Il Presidente americano aveva già annunciato la sua intenzione di interrompere il rapporto con l’Oms il 29 maggio, ma i funzionari sanitari avevano espresso la speranza che una tale mossa possa essere evitata. “Gli Stati Uniti sono stati un amico di lunga data e generoso per l’Organizzazione e speriamo che continueranno ad esserlo“, aveva affermato il direttore generale Ghebreyesus.

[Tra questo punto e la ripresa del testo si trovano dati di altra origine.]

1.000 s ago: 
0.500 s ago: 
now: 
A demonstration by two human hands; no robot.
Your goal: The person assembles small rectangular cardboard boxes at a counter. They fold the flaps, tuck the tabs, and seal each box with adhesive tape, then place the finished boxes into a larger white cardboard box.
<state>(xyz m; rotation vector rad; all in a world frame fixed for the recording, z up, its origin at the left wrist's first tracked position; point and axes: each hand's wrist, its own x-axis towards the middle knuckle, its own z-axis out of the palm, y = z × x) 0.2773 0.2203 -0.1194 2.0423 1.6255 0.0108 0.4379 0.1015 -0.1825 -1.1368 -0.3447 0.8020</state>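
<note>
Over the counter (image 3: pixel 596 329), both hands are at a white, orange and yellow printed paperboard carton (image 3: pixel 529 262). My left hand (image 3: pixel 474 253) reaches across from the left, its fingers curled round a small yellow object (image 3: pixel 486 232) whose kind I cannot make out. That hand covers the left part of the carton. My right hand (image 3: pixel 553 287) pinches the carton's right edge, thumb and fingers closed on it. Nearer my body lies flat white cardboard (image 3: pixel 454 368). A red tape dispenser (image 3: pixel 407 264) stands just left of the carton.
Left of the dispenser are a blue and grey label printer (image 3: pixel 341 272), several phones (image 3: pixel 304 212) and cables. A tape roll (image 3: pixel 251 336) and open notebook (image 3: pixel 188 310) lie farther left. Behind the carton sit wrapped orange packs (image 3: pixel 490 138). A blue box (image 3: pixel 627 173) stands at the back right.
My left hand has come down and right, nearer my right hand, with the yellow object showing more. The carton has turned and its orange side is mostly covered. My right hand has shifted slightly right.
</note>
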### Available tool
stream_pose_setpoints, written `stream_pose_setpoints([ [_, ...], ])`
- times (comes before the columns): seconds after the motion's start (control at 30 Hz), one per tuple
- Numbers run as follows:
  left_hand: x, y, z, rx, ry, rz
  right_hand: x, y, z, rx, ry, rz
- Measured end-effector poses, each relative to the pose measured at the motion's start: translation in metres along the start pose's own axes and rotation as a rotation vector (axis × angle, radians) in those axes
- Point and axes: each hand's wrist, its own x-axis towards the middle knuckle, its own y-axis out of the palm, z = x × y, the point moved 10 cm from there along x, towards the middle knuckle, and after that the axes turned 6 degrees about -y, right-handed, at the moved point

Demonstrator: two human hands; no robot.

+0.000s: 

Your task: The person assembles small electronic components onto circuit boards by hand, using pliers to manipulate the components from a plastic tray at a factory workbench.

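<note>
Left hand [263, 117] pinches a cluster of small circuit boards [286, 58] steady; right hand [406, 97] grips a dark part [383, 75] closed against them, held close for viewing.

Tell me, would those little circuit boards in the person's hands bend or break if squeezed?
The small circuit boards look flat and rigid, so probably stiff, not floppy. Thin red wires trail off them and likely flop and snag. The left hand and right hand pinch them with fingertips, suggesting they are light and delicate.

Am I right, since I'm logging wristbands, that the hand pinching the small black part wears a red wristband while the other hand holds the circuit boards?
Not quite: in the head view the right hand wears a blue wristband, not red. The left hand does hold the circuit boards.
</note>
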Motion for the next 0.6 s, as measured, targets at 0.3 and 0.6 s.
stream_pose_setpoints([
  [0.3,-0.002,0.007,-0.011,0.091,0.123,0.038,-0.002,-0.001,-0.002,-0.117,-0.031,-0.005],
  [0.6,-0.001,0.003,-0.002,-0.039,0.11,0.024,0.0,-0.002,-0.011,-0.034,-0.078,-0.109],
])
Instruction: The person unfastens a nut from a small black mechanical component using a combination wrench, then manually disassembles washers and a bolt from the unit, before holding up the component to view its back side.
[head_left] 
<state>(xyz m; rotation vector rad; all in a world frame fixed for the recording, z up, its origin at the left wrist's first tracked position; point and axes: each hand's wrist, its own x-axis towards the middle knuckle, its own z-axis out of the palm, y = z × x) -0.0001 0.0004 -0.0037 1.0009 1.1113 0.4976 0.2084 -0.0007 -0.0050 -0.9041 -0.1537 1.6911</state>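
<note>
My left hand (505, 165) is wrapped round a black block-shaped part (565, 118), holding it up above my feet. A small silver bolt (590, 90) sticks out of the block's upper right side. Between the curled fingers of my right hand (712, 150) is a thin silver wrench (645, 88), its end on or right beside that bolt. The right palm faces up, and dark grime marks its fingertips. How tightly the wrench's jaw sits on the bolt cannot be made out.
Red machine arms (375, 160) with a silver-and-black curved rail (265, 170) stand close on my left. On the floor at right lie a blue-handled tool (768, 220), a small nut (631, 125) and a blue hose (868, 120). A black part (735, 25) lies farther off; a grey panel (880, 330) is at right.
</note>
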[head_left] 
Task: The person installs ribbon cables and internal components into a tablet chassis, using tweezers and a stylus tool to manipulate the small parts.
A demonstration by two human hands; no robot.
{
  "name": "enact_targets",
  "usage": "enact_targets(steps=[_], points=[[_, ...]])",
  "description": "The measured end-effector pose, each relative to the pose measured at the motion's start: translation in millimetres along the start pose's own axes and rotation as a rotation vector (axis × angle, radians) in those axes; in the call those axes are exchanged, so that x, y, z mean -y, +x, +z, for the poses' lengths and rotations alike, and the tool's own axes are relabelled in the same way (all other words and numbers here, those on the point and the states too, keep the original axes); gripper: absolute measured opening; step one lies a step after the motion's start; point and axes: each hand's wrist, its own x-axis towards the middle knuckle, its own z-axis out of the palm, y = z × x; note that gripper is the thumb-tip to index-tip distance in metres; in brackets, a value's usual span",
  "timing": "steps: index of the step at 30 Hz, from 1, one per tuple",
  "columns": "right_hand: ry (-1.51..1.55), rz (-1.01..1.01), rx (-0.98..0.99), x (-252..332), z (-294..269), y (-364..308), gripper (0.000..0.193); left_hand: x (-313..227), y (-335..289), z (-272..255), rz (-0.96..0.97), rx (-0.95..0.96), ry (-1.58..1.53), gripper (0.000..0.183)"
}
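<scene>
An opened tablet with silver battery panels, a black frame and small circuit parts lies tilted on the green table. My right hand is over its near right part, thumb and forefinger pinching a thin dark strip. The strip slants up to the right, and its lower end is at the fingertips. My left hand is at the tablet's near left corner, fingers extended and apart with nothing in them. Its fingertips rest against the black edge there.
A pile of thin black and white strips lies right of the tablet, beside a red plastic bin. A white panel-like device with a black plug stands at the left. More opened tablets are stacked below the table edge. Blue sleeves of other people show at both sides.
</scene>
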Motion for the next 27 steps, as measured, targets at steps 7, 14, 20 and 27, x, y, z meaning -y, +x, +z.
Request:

Ma Trump non ne ha voluto sentire e, dopo aver espresso dure accuse nei suoi confronti, ha optato per il ritiro. “I funzionari cinesi hanno ignorato i loro obblighi di denuncia nei confronti dell’Organizzazione mondiale della sanità e l’hanno spinta a indurre in errore il mondo quando il virus è stato scoperto per la prima volta dalle autorità cinesi“, aveva affermato prima che i due soggetti ritraessero le accuse.

Secondo una fonte della CNN la lettera indirizzata alle Nazioni Unite prevedrebbe tre fasi per il ritiro che dovrebbe realizzarsi concretamente entro un anno. Ma non è noto se fosse la versione finale o una bozza. Immediate le critiche dalle opposizioni, primo fra tutti dal senatore democratico Robert Menendez. “Chiamare la risposta di Trump al coronavirus caotica e incoerente non gli rende giustizia. Ciò non proteggerà le vite o gli interessi americani: lascia gli americani malati e sola l’America“, ha sottolineato.